[Stored dataset items]
------

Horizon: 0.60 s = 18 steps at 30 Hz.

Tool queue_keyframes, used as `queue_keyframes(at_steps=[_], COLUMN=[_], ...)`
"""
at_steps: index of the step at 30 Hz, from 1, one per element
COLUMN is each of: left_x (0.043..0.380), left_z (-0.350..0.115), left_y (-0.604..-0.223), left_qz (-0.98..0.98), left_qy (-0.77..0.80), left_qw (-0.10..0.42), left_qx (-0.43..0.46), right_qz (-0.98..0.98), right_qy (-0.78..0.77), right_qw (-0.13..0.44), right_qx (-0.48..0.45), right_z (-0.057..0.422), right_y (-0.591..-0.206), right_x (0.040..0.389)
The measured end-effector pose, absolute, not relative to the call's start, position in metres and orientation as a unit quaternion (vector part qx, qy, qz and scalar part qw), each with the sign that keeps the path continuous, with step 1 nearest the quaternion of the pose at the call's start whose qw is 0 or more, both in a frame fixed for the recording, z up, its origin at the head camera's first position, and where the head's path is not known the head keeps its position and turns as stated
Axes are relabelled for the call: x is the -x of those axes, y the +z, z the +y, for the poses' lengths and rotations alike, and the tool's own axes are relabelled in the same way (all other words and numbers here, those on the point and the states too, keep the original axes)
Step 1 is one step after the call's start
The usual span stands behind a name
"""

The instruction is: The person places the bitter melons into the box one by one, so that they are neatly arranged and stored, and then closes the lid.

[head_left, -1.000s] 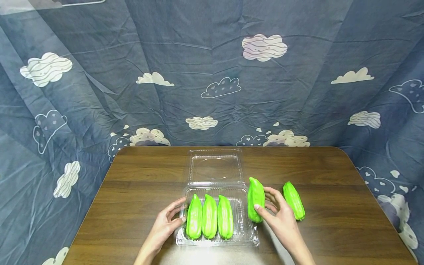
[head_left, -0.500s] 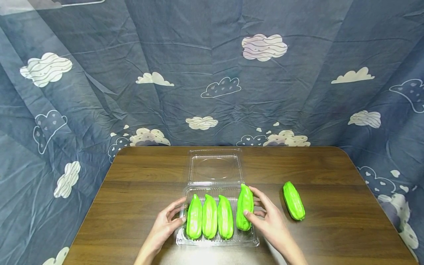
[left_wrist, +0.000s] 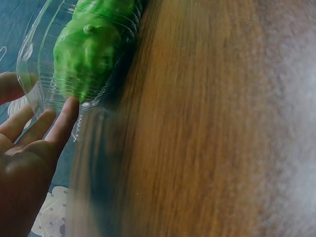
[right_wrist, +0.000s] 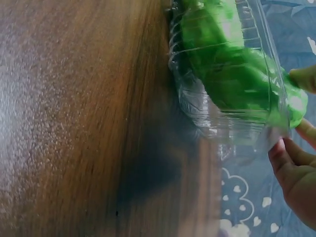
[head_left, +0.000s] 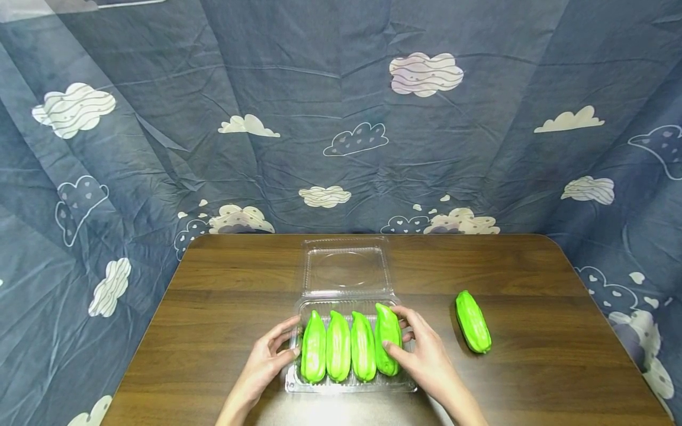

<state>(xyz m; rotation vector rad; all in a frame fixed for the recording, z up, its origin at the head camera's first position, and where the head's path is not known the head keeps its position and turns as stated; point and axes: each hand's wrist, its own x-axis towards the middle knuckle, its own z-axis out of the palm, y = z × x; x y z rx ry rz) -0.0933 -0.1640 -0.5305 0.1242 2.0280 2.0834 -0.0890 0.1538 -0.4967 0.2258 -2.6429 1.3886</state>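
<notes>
A clear plastic clamshell container stands with its lid folded back on the table. Three long green peppers lie side by side in its base. Thumb and fingers of my left hand grip the base's left wall; in the left wrist view, fingertips press that wall from outside. My right hand holds a fourth green pepper between thumb and fingers, inside the base's right side, slightly tilted. Through the wall in the right wrist view, that pepper appears partly within the container.
Another green pepper lies on the wooden table to the right of the container. Behind the table's far edge hangs a dark blue cloth with a cloud pattern.
My right hand has carried its pepper left and down, from beside the container's right edge into the base next to the other peppers. The left hand has stayed on the container.
</notes>
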Motion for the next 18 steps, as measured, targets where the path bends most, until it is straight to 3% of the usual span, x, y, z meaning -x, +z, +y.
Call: queue_keyframes(at_steps=[8, 18], left_x=[0.094, 0.095], left_z=[-0.163, -0.162], left_y=[-0.529, -0.530], left_qz=[0.688, 0.690], left_qy=[0.714, 0.713], left_qw=[0.122, 0.116], left_qx=[-0.034, -0.046], right_qz=[-0.894, -0.886], right_qy=[0.428, 0.399], right_qw=[0.093, 0.168], right_qx=[-0.098, -0.166], right_z=[0.150, 0.152], right_y=[-0.499, -0.511], right_x=[0.092, 0.093])
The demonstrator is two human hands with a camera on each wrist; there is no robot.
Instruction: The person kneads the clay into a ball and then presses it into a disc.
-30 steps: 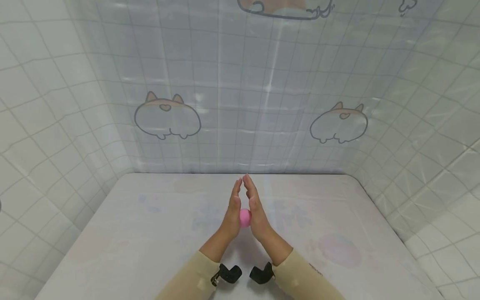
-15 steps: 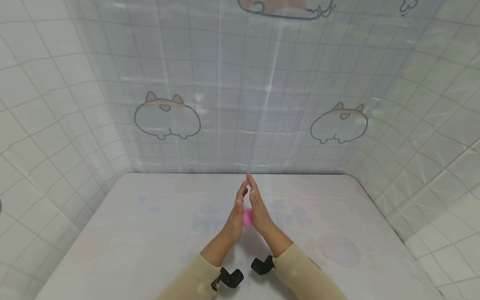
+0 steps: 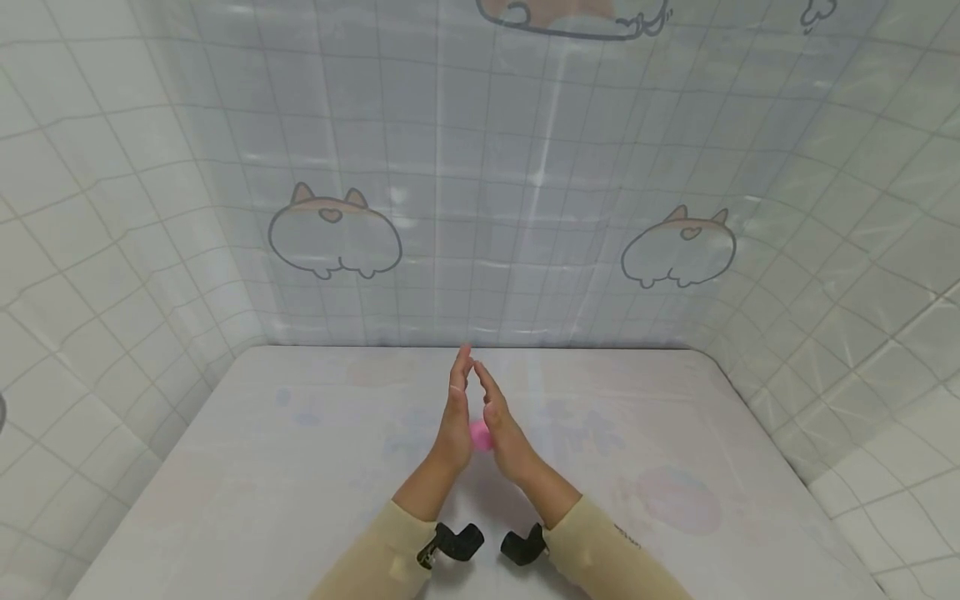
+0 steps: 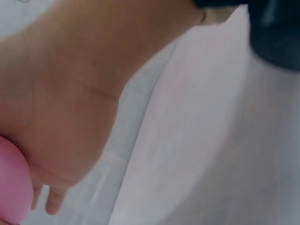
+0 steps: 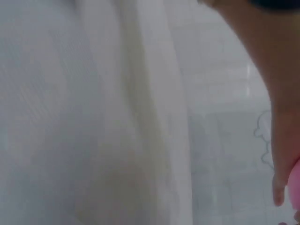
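Observation:
A smooth pink ball (image 3: 481, 435) sits between the two palms, above the table, with parts of it covered by them. On its left, the left hand (image 3: 454, 421) presses with straight fingers pointing forward. The right hand (image 3: 507, 435) leans in from the other side, also straight-fingered. Their fingertips nearly meet at the top, the left ones reaching a little farther forward. In the left wrist view the pink ball (image 4: 14, 183) is cut off by the left edge, against the heel of a palm. Only a sliver of the pink ball (image 5: 294, 187) appears in the right wrist view.
Beneath the hands lies a pale table cover (image 3: 300, 483) with faint pastel prints. Grid-patterned sheeting (image 3: 480, 233) with cartoon animal drawings hangs behind, and more flanks both sides. Black wrist cameras (image 3: 459, 542) stick inward from the light sleeves (image 3: 611, 554).
Over the last half second the left hand has slid forward and the right hand back, and both have shifted left with the pink ball. Earlier the right fingertips were ahead.

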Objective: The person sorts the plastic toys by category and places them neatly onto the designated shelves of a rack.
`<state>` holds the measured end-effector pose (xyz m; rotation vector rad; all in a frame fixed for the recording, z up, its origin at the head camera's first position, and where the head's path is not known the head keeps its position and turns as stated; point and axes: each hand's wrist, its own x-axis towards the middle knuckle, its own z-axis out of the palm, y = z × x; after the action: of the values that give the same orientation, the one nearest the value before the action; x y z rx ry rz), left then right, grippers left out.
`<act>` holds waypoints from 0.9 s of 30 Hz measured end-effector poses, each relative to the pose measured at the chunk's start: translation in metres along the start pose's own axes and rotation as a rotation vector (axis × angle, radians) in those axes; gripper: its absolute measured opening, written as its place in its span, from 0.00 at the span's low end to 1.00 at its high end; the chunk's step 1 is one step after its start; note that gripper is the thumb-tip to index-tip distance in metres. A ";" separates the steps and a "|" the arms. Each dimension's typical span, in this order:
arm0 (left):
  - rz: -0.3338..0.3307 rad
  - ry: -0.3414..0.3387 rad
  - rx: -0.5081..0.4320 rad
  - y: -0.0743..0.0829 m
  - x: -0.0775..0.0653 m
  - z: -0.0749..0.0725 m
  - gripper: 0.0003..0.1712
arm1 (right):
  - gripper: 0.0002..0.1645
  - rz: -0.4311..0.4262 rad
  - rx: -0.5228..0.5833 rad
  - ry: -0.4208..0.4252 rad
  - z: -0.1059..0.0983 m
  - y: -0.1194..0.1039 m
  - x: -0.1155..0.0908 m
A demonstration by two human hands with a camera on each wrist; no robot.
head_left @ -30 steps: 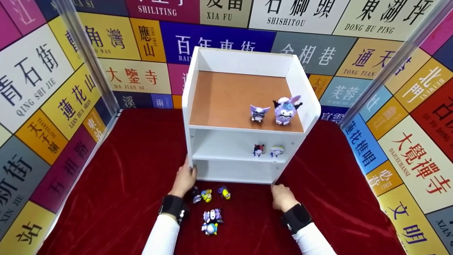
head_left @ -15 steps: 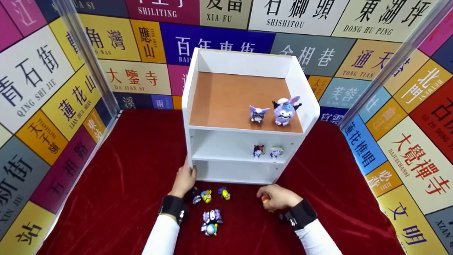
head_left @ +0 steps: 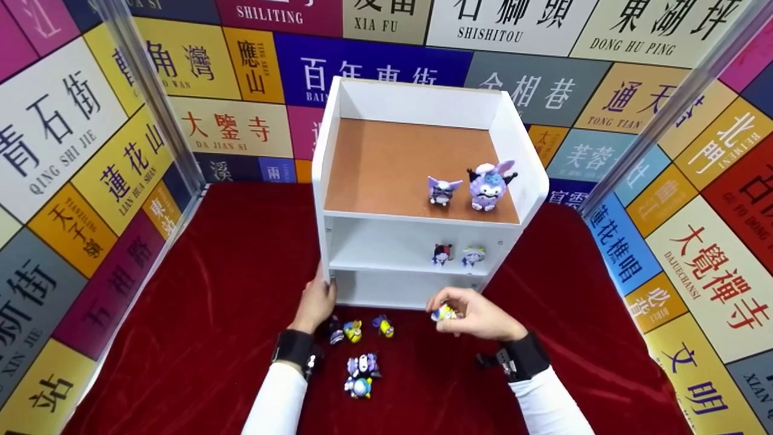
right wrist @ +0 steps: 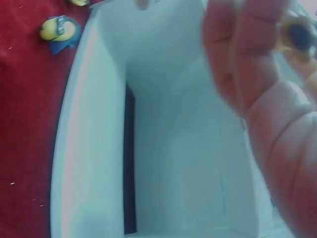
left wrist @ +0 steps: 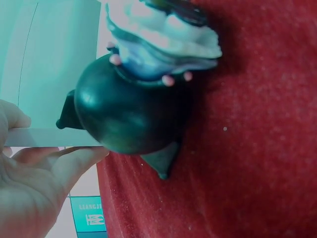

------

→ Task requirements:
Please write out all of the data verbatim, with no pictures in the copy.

→ Task response:
Horizon: 0.60 s = 18 steps at 30 Hz.

Tool queue_keyframes, used as `queue_keyframes(at_steps=[_], COLUMN=[_], ...)`
"""
at_steps: index of the step at 30 Hz, from 1, one per element
COLUMN is each of: left_x (0.043..0.380), left_z (-0.350..0.115), left_y (-0.604..-0.223), left_qz (-0.98..0.98), left_qy (-0.77..0.80), left_qw (-0.10..0.42), left_qx (-0.43..0.46), right_qz (-0.98..0.98), right_qy (-0.78..0.77), right_qw (-0.13..0.44), right_qx (-0.48..0.45), right_z (-0.057..0.422), right_y (-0.591..-0.206), right_x (0.040..0.389)
The measured end-effector pose, absolute, not relative to the call's start, position in metres and orientation as a unit quaternion (vector part qx, qy, qz and scalar part qw), each with the sign that keeps the path continuous, with step 1 nearest the quaternion of the pose at the call's start whose qw is 0 or more, both in a frame fixed for the recording, z up, its origin at the head camera's first position, and where the head's path is not known the head keeps its position and turns as stated
Axes are relabelled for the call: x is the -x of those axes, y the +z, z the +y, for the poses' lengths and rotations alike, and the tool's own axes are relabelled in the same way (all other words and numbers here, those on the point and the states too, keep the original axes)
Step 1 is one step after the call's start
The usual span stands behind a name
"""

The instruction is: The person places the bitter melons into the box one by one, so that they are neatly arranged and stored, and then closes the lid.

[head_left, -1.000s] 
[head_left, -0.500s] 
[left_wrist, +0.000s] 
[right_wrist, +0.000s] 
[head_left, +0.000s] 

<state>(xyz m; rotation vector rad; all in a frame fixed for the recording, z up, its origin at the head camera's first position, and where the head's path is not known the head keeps its position and turns as stated; point and axes: each hand's wrist, its own x-axis towards the middle knuckle, its own z-axis out of the palm, y = z × x; x y z rx ry rz) -0.0933 -0.1640 -0.5305 0.1242 2.0280 2.0834 -0.0890 0.1538 -0.4967 0.2258 -2.6429 1.3886</state>
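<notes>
A clear plastic clamshell container stands with its lid folded back on the table. Three long green peppers lie side by side in its base. Thumb and fingers of my left hand grip the base's left wall; in the left wrist view, fingertips press that wall from outside. My right hand holds a fourth green pepper between thumb and fingers, inside the base's right side, slightly tilted. Through the wall in the right wrist view, that pepper appears partly within the container.
Another green pepper lies on the wooden table to the right of the container. Behind the table's far edge hangs a dark blue cloth with a cloud pattern.
My right hand has carried its pepper left and down, from beside the container's right edge into the base next to the other peppers. The left hand has stayed on the container.
</notes>
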Motion for the next 18 steps, as measured, targets where the path bends most, until it is straight to 3% of the usual span, x, y, z meaning -x, +z, +y.
Call: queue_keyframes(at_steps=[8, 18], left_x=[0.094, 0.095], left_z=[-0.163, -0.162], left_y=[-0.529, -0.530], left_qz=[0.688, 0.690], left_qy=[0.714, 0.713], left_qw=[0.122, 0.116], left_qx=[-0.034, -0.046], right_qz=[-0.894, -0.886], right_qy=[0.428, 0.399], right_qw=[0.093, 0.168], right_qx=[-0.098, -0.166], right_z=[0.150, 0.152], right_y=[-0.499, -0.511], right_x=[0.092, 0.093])
The demonstrator is two human hands with a camera on each wrist; there is no robot.
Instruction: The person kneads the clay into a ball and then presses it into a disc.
-30 steps: 
-15 steps: 
+0 steps: 
+0 steps: 
+0 steps: 
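Observation:
A smooth pink ball (image 3: 481, 435) sits between the two palms, above the table, with parts of it covered by them. On its left, the left hand (image 3: 454, 421) presses with straight fingers pointing forward. The right hand (image 3: 507, 435) leans in from the other side, also straight-fingered. Their fingertips nearly meet at the top, the left ones reaching a little farther forward. In the left wrist view the pink ball (image 4: 14, 183) is cut off by the left edge, against the heel of a palm. Only a sliver of the pink ball (image 5: 294, 187) appears in the right wrist view.
Beneath the hands lies a pale table cover (image 3: 300, 483) with faint pastel prints. Grid-patterned sheeting (image 3: 480, 233) with cartoon animal drawings hangs behind, and more flanks both sides. Black wrist cameras (image 3: 459, 542) stick inward from the light sleeves (image 3: 611, 554).
Over the last half second the left hand has slid forward and the right hand back, and both have shifted left with the pink ball. Earlier the right fingertips were ahead.
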
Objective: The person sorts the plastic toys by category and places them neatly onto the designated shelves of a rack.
`<state>` holds the measured end-effector pose (xyz m; rotation vector rad; all in a frame fixed for the recording, z up, its origin at the head camera's first position, and where the head's path is not known the head keeps its position and turns as stated; point and axes: each hand's wrist, its own x-axis towards the middle knuckle, its own z-axis out of the palm, y = z × x; after the action: of the values that give the same orientation, the one nearest the value before the action; x y z rx ry rz), left then right, grippers left out.
`<act>` holds waypoints from 0.9 s of 30 Hz measured end-effector poses, each relative to the pose measured at the chunk's start: translation in metres along the start pose's own axes and rotation as a rotation vector (axis × angle, radians) in those axes; gripper: its absolute measured opening, written as its place in its span, from 0.00 at the span's low end to 1.00 at its high end; the chunk's step 1 is one step after its start; note that gripper is the thumb-tip to index-tip distance in metres. A ";" separates the steps and a "|" the arms. Each dimension's typical span, in this order:
arm0 (left):
  - rz: -0.3338..0.3307 rad
  - ry: -0.3414..0.3387 rad
  - rx: -0.5081..0.4320 rad
  - y: -0.0743..0.0829 m
  - x: -0.0775..0.0653 m
  - z: -0.0749..0.0725 m
  - gripper: 0.0003..0.1712
arm1 (right):
  - gripper: 0.0002..0.1645
  - rz: -0.4311..0.4262 rad
  - rx: -0.5228..0.5833 rad
  - ry: -0.4208..0.4252 rad
  - z: -0.1059..0.0983 m
  - y: -0.1194..0.1039 m
  - x: -0.1155..0.0908 m
A demonstration by two human hands with a camera on each wrist; no robot.
head_left @ -30 steps: 
head_left @ -15 steps: 
head_left @ +0 steps: 
right wrist @ +0 steps: 
left wrist @ +0 steps: 

No more output will be produced for this exercise.